Никуда далеко они, конечно, пойти со мной не могли. Так, немножко, вокруг нашей пятиэтажки. Максимум – в парк Советской Армии. Современного обилия детских площадок даже в Москве тогда не было. Если в каком-то дворе были качели – это уже было огромной радостью для детворы. Песочница и крашеные железные лесенки – вот и всё «оснащение». Иногда попадались убогие карусели. (На одной из таких каруселей, уже в детском саду, меня однажды так раскрутили, против моей воли, что к горлу подступила неизбежная рвота).
Помню, был тёмный зимний вечер. Дедушка вернулся с работы. Бабушка упросила его после ужина пойти со мной погулять «непременно к красным носам». Это что-то новенькое! Я была заинтригована. Бабушка-то знала, о чём она просила деда; мне же этот адрес тогда ни о чём не говорил.
И вот, мы выходим из подъезда, переходим Трифоновскую улицу и сразу же ныряем в тёмную подворотню. Внутри – «трущобы» небольшой пекарни. Здесь делают овсяное печенье и укладывают «столбиком» в узкие картонные коробочки. Во всех магазинах Москвы продаётся овсяное печенье только одного вида – вот именно такого, которое выпекают в нашей подворотне на нашей Трифоновской улице.
Так мне, маленькой, казалось!
Я сейчас понимаю, что наша крохотная пекарня не могла, по определению, обеспечить всю Москву овсяным печеньем, поэтому точно такое же печенье делали, наверное, на всех хлебозаводах города. Мне просто очень хотелось гордиться нашей улицей, хотелось, чтобы она была чем-то знаменита. Ведь и я, жившая здесь, автоматически получала «кусочек славы».
Периодически из подворотни выплёскивался на прохожих дурманящий запах сладкой выпечки: в те времена в казённом овсяном печенье были только натуральные пряности.
Мы минуем пекарню, углубляясь дальше в лабиринт внутреннего двора. Через минуту нам неожиданно открывается просторный двор с песочницей под снегом и ржавыми качелями. Вход во двор как бы охраняют… Красные Носы!
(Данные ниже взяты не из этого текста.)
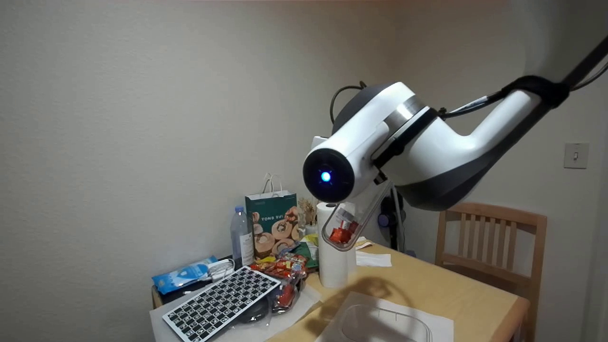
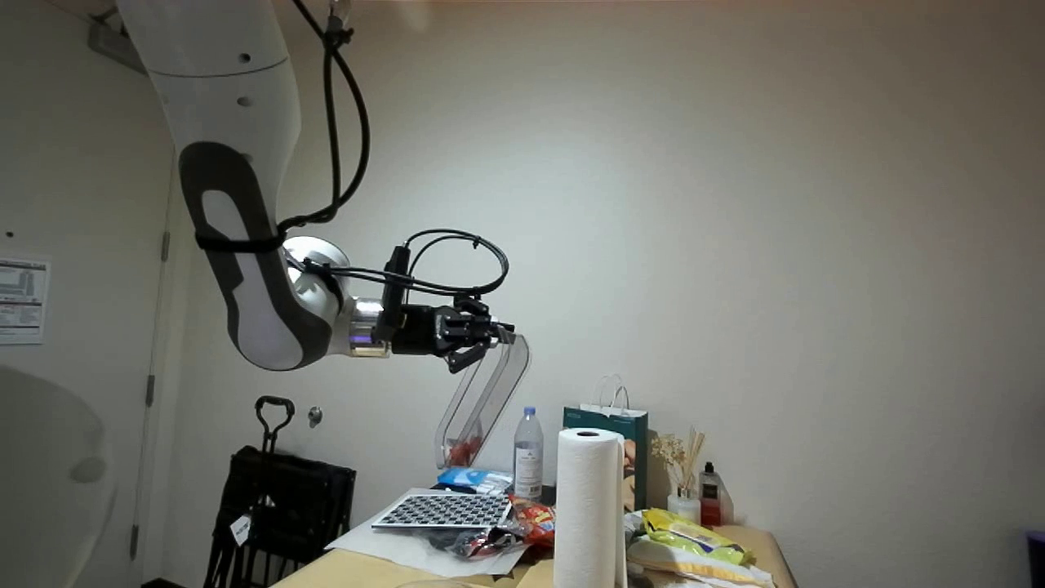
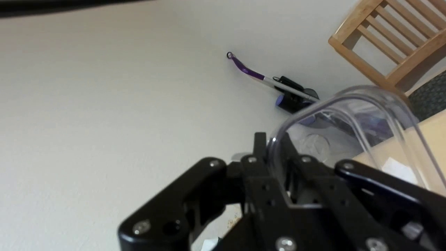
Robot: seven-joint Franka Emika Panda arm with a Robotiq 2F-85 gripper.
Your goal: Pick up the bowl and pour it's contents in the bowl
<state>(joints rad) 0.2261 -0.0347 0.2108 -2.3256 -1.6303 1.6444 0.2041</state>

Ах, вот в чём тайна: два хоккеиста, герои старого мультфильма, с клюшками, в спортивных костюмах, встречают детей и родителей. Хоккеисты вырезаны из больших листов фанеры и довольно хорошо раскрашены масляной краской: носы у них действительно красные, а хоккейная форма – синяя, с поперечной белой полосой в районе фанерной груди.
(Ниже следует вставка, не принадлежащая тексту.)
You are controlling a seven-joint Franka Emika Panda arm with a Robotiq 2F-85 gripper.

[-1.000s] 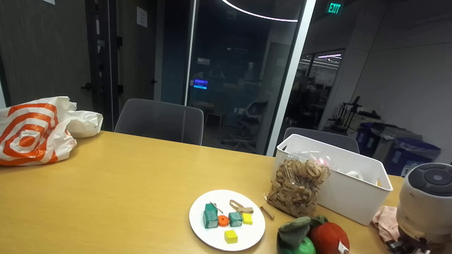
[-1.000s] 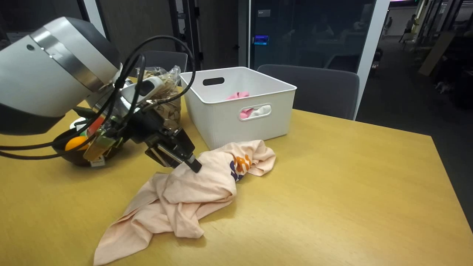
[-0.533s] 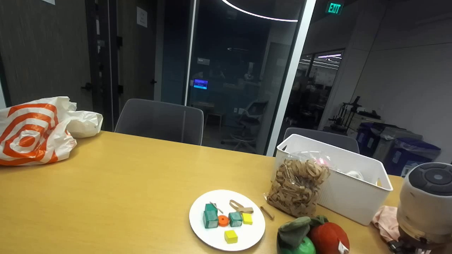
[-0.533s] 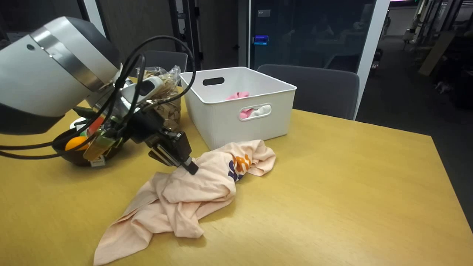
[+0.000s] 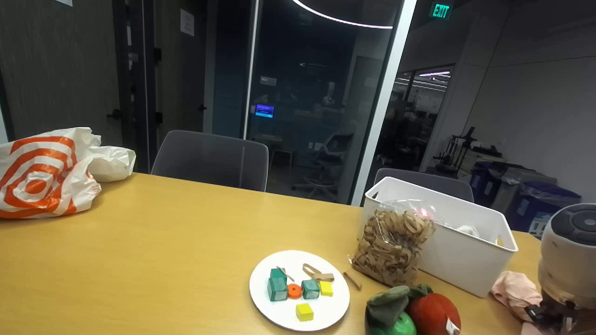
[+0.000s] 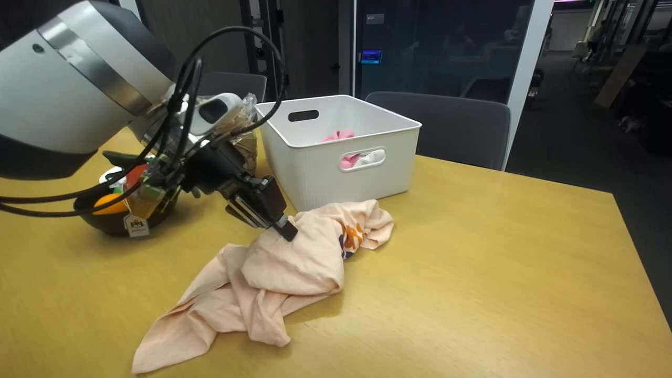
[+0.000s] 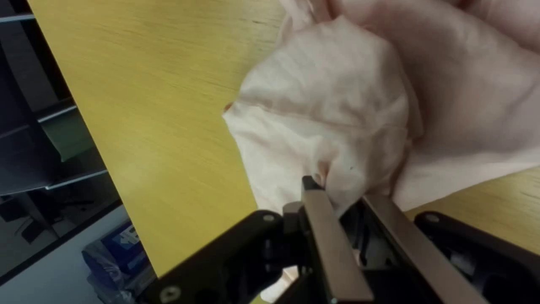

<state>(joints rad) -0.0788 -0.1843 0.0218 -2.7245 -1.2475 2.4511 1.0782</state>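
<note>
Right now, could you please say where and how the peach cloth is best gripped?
I'd probably take the peach cloth by its raised bunch, from above, where the jaws pinch it: folds stand up there, while the loose end lies flatter on the table.

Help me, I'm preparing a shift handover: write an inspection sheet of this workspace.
Surface: yellow wood-grain tabletop, thin dark grain marks.
Work item: crumpled peach fabric cloth with orange and dark-blue print, beside the rectangular white plastic bin.
Clutter: pink and white soft items inside the bin; clear plastic bag of curled brown strips; round white plate holding small coloured pieces; round dark bowl of fruit-shaped items; white plastic bag with orange rings.
Gripper: black two-finger gripper, closed on a fold of the cloth.
Cables: black cables loop above the gripper and cross in front of the bowl in an exterior view.
Surroundings: dark grey chairs, glass wall.
</note>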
На улице в тот вечер страшно мело, снега было по колено, очень холодно. По-моему, дедушка говорил, что и у меня стал нос такого же цвета, как у фанерных хоккеистов.
Ничего с этими плоскими хоккеистами нельзя было сделать, то есть приспособить их как-то под игру было невозможно, разве что – смотреть на них. Вот мы стояли и смотрели. Дедушка при этом изображал огромную радость от встречи с фанерными спортсменами, как-то особенно выделяя голосом слово «красные». Он как будто каркал это слово.
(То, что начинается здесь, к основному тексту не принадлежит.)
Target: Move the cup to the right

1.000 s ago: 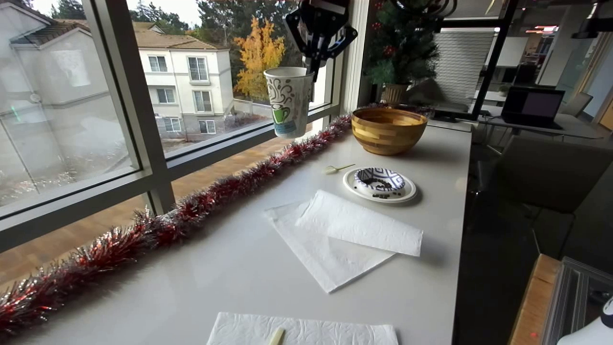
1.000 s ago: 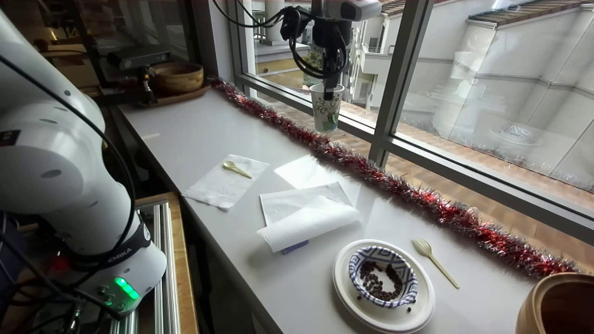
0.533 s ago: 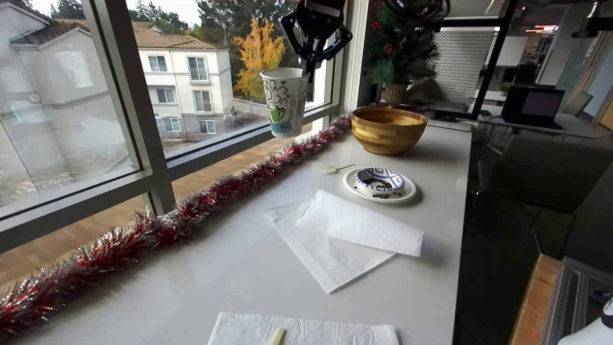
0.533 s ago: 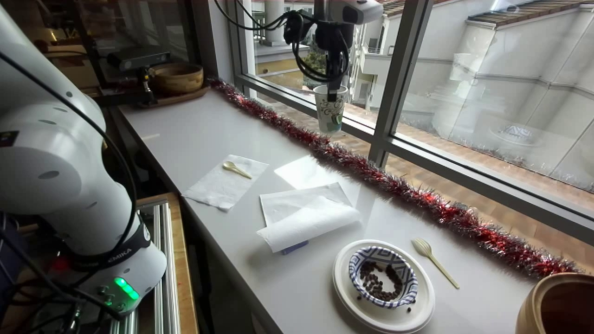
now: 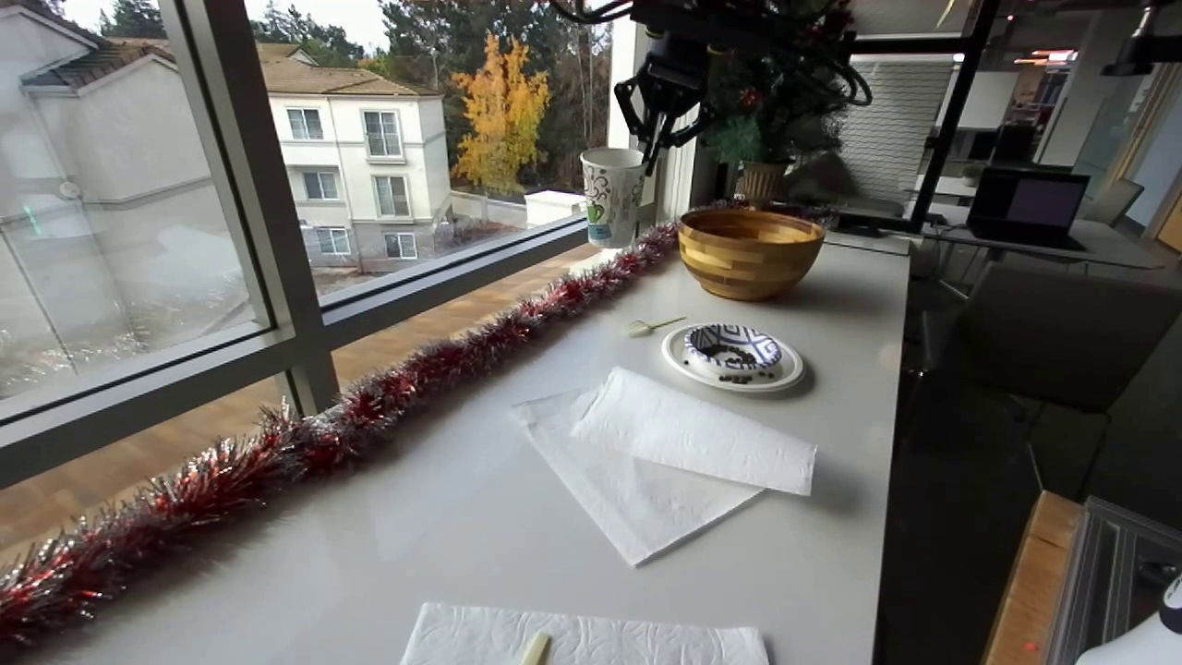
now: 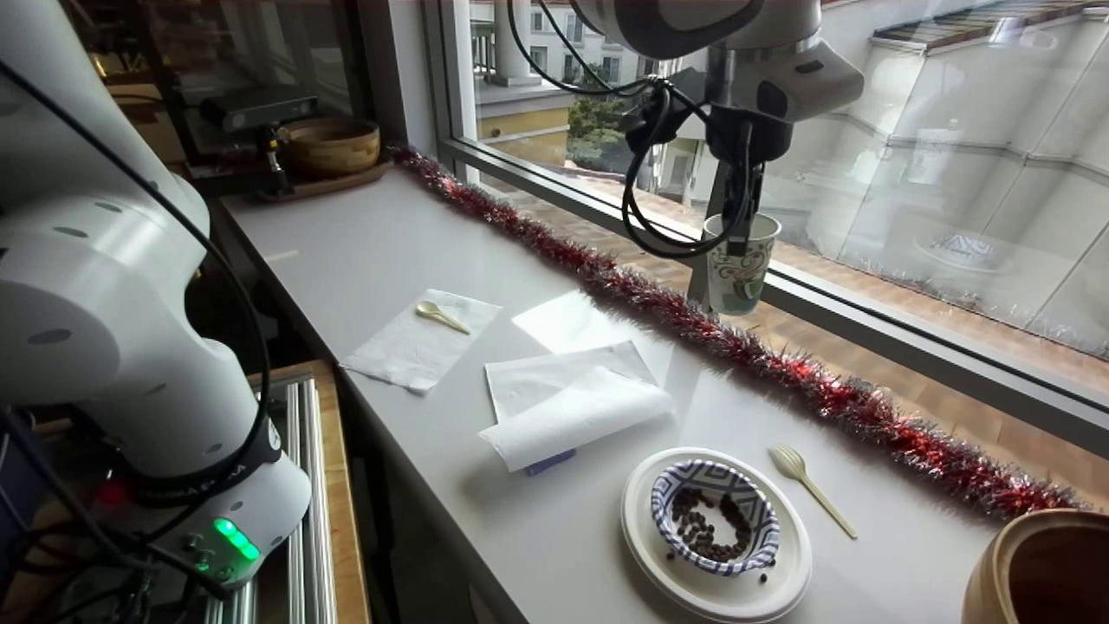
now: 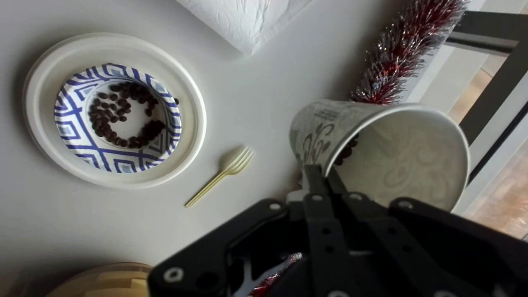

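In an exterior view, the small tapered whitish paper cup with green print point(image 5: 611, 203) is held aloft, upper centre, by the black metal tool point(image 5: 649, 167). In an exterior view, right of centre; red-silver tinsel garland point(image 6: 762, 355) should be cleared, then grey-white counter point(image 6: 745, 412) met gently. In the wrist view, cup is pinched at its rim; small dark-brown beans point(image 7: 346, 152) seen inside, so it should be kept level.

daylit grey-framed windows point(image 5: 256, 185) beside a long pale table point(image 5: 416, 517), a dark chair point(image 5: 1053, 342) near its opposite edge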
В молодости дед был заядлым хоккеистом, о чём я тогда знать не могла.
Собственно, больше ничего от этой прогулки я не помню. Мне кажется, я просила ещё несколько раз провести меня к Красным Носам – просто так, чтобы поздороваться с моими новыми «знакомыми». А вот ходили мы или нет – в памяти не осталось.
Будучи самостоятельной школьницей, я как-то случайно коснулась в моей одиночной прогулке этого тихого двора: Красные Носы, немного облезшие, всё ещё встречали меня там, в полном обмундировании. Как же долго они украшали тот двор!
Запах горячего овсяного печенья вскоре исчез. Всю подворотню перегородили чёрными железными воротами: они были здесь и раньше, но их не закрывали. Известный винный магазин на пересечении Трифоновской и Октябрьской улиц (подворотня была именно под этим угловым домом) был переделан раз и навсегда в небольшой выставочный зал. В последней трети восьмидесятых там открыли выставку, посвящённую… инопланетянам: рисунки инопланетян, в фас и профиль.
Я была на этой выставке со своей одноклассницей Машей Бадиковской. В те годы тема НЛО была очень модной…
Сейчас думаю: какой же бред, все эти инопланетяне, а люди ещё деньги за входной билет на выставку платили. Мои Красные Носы были несравненно лучше.